How Tightly Can a Drug Be Bound to a Protein and Still Be Removable by Charcoal Hemoperfusion in Overdose Cases?

Abstract

Charcoal hemoperfusion is a very effective extracorporeal treatment in cases of drug overdose. The volume of distribution of a drug is the most important factor in limiting the efficacy of the treatment. Typically, drugs with a small volume of distribution are more efficiently removed by this treatment. In contrast, the effect of the plasma protein binding properties of drugs on their removal is not well understood, but it is clear that this binding percentage is an additional factor that affects the treatment. To clarify the role of protein binding of a drug on the effectiveness of charcoal hemoperfusion and to define a guideline for this treatment based on the percentage of drug binding.
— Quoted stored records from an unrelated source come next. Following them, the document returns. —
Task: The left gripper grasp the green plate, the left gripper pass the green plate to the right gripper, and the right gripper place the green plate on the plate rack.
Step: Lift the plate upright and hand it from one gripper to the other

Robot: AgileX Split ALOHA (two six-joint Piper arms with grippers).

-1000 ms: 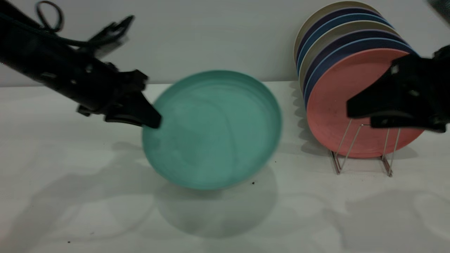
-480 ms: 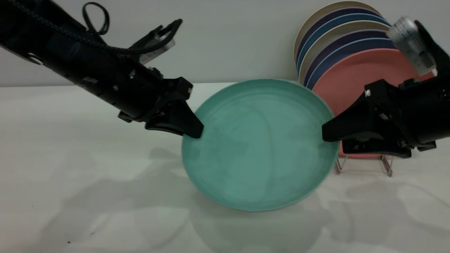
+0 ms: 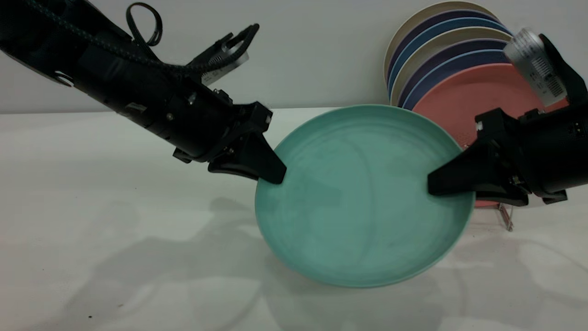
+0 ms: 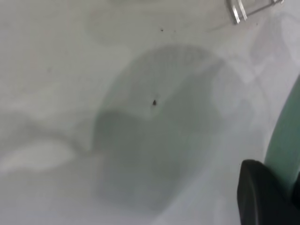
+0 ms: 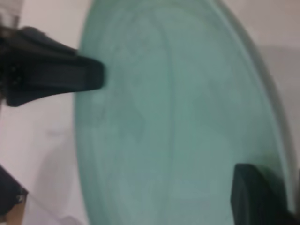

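The left gripper (image 3: pixel 271 172) reaches in from the exterior view's ten o'clock corner, and its fingers (image 3: pixel 250 161) pinch the rim of the green plate (image 3: pixel 363 197) at the plate's nine o'clock edge. In the left wrist view one dark finger (image 4: pixel 262 194) lies against the plate's green edge (image 4: pixel 285 145), with the plate's shadow on the tabletop (image 4: pixel 56 56) beneath. The green plate hangs tilted in the air above the white tabletop (image 3: pixel 92 207), its face turned toward the exterior camera, between the two arms. At the plate's three o'clock edge the right gripper (image 3: pixel 436 184) has a finger on each side of the rim; whether they are pressed onto it cannot be told. Behind this, at the exterior view's two o'clock, the plate rack (image 3: pixel 507 218) holds a row of upright plates, a salmon-pink plate (image 3: pixel 455 101) in front, with blue plates (image 3: pixel 441 34) and cream ones behind it.
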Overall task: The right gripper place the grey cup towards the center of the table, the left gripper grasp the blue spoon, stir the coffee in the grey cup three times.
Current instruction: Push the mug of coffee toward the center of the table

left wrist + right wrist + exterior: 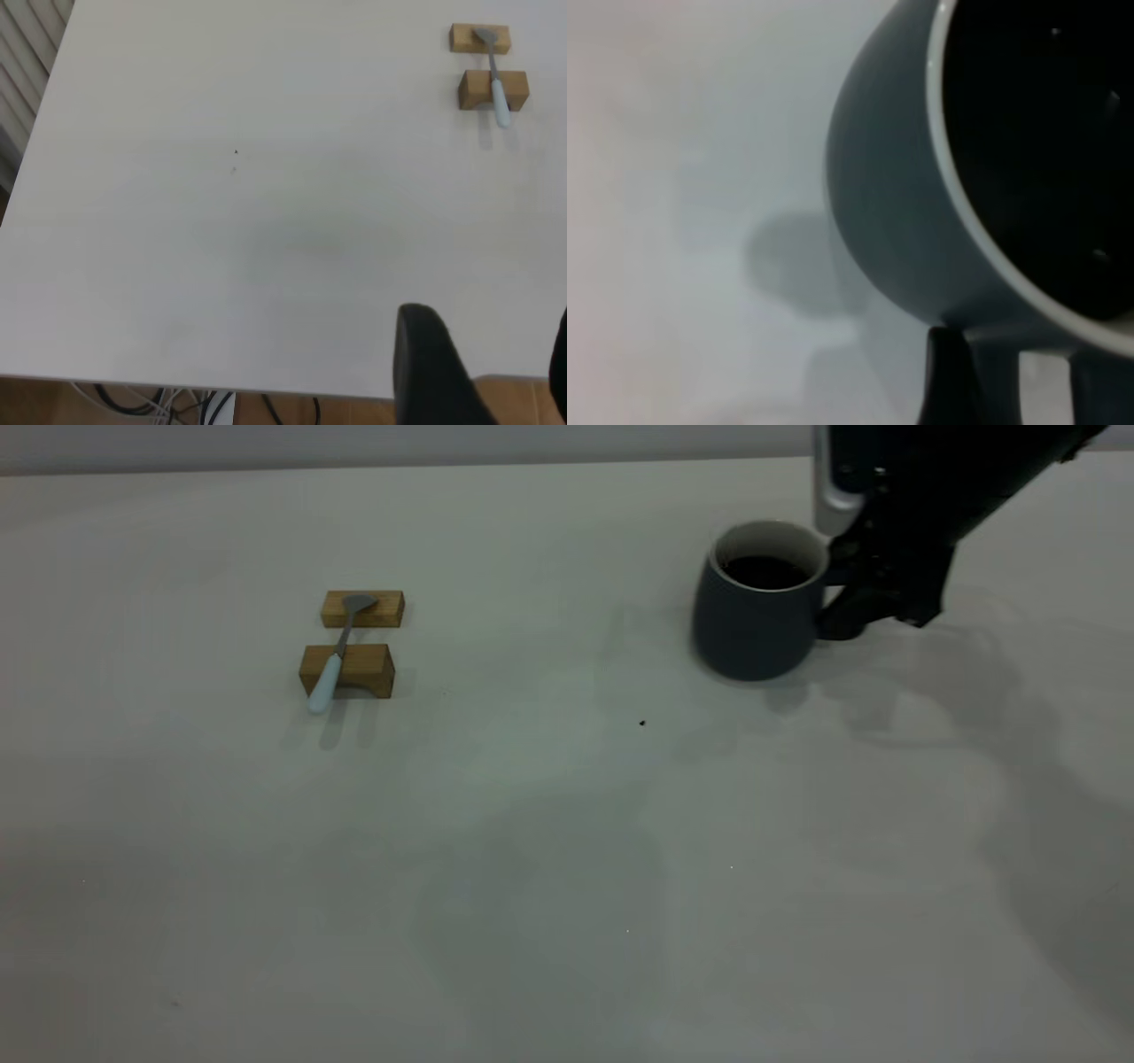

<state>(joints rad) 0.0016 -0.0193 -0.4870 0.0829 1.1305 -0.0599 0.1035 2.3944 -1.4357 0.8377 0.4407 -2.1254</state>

Twelve patients with drug overdoses involving 20 different (a total of 32) drugs were hemoperfused using a charcoal column at Japanese Red Cross Kumamoto Hospital in 2000. Immediately after the beginning of the treatment, the plasma concentrations of the drugs in the blood entering (A) and leaving (V) the charcoal column were determined. The extraction efficiency, (A-V)/A, of each drug was then calculated. The efficacy of drug removal through adsorption to activated charcoal was found to be dependent on the binding affinity which is related to the protein binding percentage. The relationship between the extraction efficiencies of a charcoal column and the plasma protein binding percentages of the drug(s) showed that drugs that were bound at levels of 90-95%, or less, were effectively removed from the blood. Charcoal hemoperfusion can effectively remove drugs with a protein binding percentage as high as 95%. In addition to the volume of distribution, the plasma protein binding percentage of the drug can be used as a determinant for clearance by hemoperfusion especially in cases of a drug that binds tightly to a protein.